爆米花

       当冬天走进深处的时候,记忆的底部就会泛起爆米花的味道。
       爆米花是七七八八的山果之外第一个走进我们小山村孩子们生活里的零食。那个时候,能吃到胖乎乎酥香的爆米花,是我们常常引以为傲的奢侈。
       那时候粮食紧缺,三顿饭都靠东拼西凑着兑弄,哪里有去给做零食解馋的呢?能拿出来去打爆米花的玉米,除非大人们哪一天特别开恩,我们才能如愿。
       山里的孩子懂事儿早,吃不到嘴绝不缠络大人。每年秋收之后,我们放学路上就去扳过玉米的庄稼地里捞玉米棒子。
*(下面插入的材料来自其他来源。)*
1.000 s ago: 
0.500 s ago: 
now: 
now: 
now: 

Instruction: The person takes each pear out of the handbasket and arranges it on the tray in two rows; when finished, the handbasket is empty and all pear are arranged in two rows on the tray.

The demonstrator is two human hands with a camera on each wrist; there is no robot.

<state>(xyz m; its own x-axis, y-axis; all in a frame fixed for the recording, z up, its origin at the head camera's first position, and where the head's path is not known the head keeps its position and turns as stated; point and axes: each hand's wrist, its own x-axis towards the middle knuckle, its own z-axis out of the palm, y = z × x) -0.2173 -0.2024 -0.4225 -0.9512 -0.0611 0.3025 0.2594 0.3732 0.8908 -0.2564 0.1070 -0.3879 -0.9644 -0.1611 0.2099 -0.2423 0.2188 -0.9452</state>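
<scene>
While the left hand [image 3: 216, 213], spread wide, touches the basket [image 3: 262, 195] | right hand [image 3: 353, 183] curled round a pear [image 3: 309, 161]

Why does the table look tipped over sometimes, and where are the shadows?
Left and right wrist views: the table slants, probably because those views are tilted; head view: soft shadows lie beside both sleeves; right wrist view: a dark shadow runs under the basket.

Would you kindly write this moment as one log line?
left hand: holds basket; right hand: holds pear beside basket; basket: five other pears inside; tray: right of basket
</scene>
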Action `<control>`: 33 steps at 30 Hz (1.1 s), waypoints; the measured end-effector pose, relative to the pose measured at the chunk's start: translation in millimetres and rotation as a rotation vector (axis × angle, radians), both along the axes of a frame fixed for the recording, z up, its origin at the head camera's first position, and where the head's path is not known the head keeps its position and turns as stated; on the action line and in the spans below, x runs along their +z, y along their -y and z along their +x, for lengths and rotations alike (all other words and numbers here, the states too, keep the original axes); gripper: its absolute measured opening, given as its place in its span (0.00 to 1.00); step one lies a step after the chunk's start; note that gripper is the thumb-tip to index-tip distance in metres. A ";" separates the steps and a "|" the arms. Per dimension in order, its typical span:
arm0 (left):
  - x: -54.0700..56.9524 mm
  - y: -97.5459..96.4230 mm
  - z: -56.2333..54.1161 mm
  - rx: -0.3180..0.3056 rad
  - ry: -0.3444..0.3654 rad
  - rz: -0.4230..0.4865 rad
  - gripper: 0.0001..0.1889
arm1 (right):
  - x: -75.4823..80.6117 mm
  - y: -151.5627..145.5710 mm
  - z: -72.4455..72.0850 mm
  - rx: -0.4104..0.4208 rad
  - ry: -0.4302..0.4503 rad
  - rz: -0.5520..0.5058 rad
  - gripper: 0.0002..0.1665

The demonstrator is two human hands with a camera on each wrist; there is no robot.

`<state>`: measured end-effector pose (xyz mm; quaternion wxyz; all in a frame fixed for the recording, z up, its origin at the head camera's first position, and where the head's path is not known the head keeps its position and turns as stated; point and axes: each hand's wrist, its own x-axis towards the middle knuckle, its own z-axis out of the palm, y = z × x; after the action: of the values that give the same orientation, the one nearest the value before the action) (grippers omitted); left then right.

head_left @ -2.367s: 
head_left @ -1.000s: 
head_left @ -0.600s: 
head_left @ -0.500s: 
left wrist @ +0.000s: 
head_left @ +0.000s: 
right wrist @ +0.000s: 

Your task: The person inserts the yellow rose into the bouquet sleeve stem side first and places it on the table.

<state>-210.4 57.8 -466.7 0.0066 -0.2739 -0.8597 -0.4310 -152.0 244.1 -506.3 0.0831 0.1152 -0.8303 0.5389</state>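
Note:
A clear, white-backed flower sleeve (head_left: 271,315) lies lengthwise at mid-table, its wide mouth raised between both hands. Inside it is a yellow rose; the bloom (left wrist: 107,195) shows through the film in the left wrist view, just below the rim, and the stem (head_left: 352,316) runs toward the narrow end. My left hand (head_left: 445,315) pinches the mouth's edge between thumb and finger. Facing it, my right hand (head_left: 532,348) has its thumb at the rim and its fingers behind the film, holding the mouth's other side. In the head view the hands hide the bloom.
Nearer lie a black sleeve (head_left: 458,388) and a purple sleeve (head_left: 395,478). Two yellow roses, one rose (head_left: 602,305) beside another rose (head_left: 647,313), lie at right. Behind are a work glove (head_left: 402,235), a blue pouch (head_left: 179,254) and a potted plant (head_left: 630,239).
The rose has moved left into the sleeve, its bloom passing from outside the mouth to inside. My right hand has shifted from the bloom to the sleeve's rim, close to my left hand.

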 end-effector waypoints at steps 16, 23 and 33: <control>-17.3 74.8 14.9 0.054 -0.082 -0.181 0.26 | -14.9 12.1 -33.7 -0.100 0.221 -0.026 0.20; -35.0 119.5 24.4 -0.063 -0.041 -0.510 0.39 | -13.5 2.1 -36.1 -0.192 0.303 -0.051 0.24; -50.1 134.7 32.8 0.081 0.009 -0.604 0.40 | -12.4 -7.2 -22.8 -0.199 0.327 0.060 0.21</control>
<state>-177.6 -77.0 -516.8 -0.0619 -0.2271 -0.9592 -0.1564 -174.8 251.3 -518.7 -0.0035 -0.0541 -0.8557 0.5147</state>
那么大一片坡地,遗漏数十个玉米棒子是很正常的事情。运气好的话,我们可以捡到半袋子呢。
        所以,下午回家的时候,我们的书包里除了书本,还有玉米棒子;我们的怀里,也可能抱着玉米棒子;甚至,我们会脱了外套,兜着一包玉米棒子气宇轩昂地回家,小脸蛋兴奋得红通通的。
       父母亲见了,很是欣喜,给我们保证说:“你们捡来的玉米棒子,自己操心晒干,剥下来收拾好。等冬天打爆米花的人来了,就给你们去打成爆米花吃。”
      于是,我们就更带劲儿了,每次带回家的玉米棒子总要比上次还多。——当然,那时候没有人敢去地里偷玉米。村里有人看管,万一家里大人知道了,也不会轻饶的。山村的风俗就是这样纯朴的:教你勤快,但绝不让你去干偷偷摸摸的事情。
       每年,我们捡来的玉米棒子晒干剥成颗粒之后,大概可以装满半布袋。于是,我们就等啊盼啊,盼着西北风快点带着冬天来,等着打爆米花的人出现在村头。
       打爆米花的人大概是整年的在外面跑。不过,到我们这个偏僻的小山村的时候,总是深冬天气,尤其是入了腊月的时节。那个时候,再吝啬的人家,都会拿出一大碗玉米叫自家孩子去打爆米花解个馋。——家家的小孩子都嘎嘣嘎嘣地吃爆米花,谁都不愿意自家的孩子哭闹丢面子。
       所以,自打打爆米花的摊子刚刚在村头摆开,立马就会被端着碗端着盆拿着簸箕提着斗的孩子们围得水泄不通。隔一会儿就是“嗵”的一声震天响,人群中间冒出来一团白生生的热气,热气里散发着爆米花的香甜味道。
       排队的孩子们先是双手捂着耳朵闭上眼睛有的蹲下身子。等到那团白气升到天空,散漫开来,大家便一哄儿去捡飞散出来的零星爆米花尝新鲜。
       我当然是其中的一个啦。先是规规矩矩地看着那人摇着一个大肚子圆筒铁锅在火上转动,闻得到爆米花的香味儿的时候,那人就停止摇动,把铁锅扳过来,口对着前面的铁丝笼子,一摁机关,于是,“嗵”的一声爆响,原先的玉米粒就像花炮一样炸开来,绝大多数规规矩矩地钻进了铁笼子,个别调皮的就飞散出来,成为我们争抢的对象。
       我最生气那些排队在前面先打了爆米花的家伙:把自家的爆米花盛在盆子里,白生生的爆米花散发着浓浓的香味儿。他偏要在一边不急着走,骄傲地端着盆子,大把地抓着爆米花往嘴里猛塞。我们就觉得真是奇了怪了:那嘴巴呀,看起来就像个无底洞,怎么都装不满呢?
       可是,等到我端着装满爆米花的盆子的时候,也一样往嘴里猛塞。原来,不是嘴巴里塞不满,是爆米花太好吃,吃不够嘛!
       那时候,我心里居然还有了一个大大的愿望:将来自己要是能成为一个神奇的打爆米花的人,满地里走世界该多好啊!
       爆米花给了我们纯真的童年生活里增添了许多味道:甜,加了糖精的甜;香,自己劳动得来的香。
        后来呢,出现了用白米打出来的米花;再后来呢,也有了用玉米糁子打成的棒棒糖。而爆米花堂而皇之地进了电影院和剧院、球馆……吃着爆米花,看着电影,看着球赛,成了新时代的一种享受。
       我那次跟爱人去看电影,吃过那里的爆米花,太甜太腻太黏,后味儿不怎么好,把手还给弄得像沾了浆子。
       真正好吃的爆米花,还是我们童年的那种味道:脆,甜,香。